• Directions:
From the data below, return the exact lines starting at the line containing "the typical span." and ending at the line containing "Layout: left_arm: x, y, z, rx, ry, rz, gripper", both included, and nothing else.

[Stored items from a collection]
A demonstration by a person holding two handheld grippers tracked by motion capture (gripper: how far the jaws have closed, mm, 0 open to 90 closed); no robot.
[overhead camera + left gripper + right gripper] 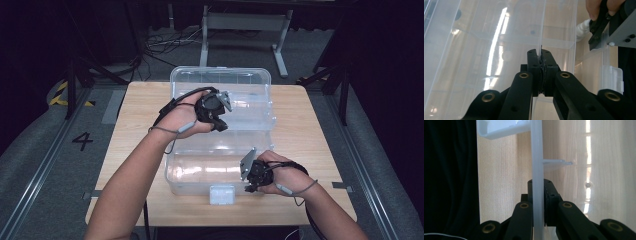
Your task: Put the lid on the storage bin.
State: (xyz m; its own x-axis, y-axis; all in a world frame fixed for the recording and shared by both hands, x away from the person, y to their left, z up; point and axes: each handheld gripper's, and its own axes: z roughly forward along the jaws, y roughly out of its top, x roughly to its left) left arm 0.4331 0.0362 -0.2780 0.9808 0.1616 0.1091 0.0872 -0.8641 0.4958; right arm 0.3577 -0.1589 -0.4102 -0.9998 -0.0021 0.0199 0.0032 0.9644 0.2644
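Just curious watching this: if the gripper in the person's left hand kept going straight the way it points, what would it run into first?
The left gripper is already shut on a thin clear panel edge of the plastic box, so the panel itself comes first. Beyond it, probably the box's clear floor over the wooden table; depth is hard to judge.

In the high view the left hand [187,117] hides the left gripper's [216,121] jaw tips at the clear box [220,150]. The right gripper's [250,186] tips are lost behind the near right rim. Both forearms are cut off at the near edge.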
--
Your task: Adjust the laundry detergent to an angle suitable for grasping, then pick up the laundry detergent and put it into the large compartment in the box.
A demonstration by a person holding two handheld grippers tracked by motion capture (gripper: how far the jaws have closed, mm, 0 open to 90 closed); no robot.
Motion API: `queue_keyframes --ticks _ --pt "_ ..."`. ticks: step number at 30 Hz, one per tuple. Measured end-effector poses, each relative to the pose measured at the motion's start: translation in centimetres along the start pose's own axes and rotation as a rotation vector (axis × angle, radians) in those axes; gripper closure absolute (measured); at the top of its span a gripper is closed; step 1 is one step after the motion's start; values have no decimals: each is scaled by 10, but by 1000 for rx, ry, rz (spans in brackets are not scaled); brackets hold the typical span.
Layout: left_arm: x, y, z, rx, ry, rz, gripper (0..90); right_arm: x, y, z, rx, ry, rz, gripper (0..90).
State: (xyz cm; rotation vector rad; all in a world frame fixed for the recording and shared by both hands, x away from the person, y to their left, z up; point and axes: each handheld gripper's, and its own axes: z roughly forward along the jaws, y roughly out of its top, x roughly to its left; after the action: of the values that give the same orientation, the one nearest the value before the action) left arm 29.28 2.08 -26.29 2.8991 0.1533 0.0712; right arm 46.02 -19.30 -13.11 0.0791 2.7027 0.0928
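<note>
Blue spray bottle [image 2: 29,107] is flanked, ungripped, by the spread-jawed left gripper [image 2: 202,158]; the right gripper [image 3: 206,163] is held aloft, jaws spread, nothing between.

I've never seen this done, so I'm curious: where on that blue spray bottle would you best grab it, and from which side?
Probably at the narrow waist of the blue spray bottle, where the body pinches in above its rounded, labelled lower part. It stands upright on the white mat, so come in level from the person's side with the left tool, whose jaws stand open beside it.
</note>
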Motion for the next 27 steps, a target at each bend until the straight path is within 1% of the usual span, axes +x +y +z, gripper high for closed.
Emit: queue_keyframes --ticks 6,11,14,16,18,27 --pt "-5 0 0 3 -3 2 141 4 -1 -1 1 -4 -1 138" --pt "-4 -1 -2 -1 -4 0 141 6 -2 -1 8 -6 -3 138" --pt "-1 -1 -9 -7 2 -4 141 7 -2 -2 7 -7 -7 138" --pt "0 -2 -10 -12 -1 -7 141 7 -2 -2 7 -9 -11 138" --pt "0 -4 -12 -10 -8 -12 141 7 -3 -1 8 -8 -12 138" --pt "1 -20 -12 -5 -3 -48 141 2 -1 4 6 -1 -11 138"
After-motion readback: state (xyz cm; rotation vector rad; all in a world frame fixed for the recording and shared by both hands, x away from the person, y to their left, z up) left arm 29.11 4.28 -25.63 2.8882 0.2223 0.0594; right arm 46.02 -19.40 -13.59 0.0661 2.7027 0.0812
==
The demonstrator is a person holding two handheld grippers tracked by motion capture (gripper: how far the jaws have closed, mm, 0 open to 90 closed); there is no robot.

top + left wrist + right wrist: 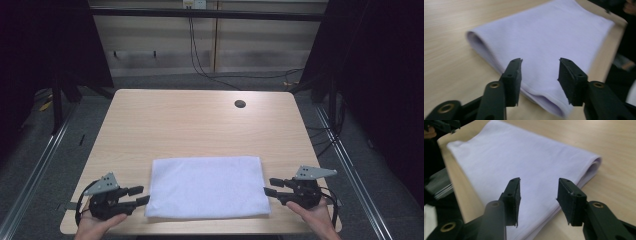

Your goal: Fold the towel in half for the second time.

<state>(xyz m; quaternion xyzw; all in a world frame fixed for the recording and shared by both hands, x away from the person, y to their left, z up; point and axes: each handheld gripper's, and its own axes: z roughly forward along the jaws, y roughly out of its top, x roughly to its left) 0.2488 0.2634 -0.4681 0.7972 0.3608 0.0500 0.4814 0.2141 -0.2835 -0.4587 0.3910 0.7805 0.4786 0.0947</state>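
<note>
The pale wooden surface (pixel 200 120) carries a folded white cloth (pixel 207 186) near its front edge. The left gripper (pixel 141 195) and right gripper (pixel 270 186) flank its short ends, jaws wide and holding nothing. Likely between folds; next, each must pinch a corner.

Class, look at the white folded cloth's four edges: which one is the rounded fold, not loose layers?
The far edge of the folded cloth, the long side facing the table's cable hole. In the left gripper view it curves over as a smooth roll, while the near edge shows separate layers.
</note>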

• Reply:
Motion API: `queue_keyframes --ticks _ --pt "_ ..."`. ticks: step number at 30 Hz, one per tuple. Measured end-effector poses, each relative to the pose measured at the motion's start: translation in centimetres along the start pose's own axes and rotation as a rotation vector (axis × angle, radians) in those axes; gripper closure absolute (measured); at the top of its span a gripper is closed; step 1 is one step after the motion's start; values have no decimals: each is scaled by 10, but by 1000 for rx, ry, rz (spans in brackets are not scaled); brackets hold the typical span.
Layout: left_arm: x, y, z, rx, ry, rz, gripper (0..90); right_arm: x, y, z, rx, ry, rz, gripper (0..90).

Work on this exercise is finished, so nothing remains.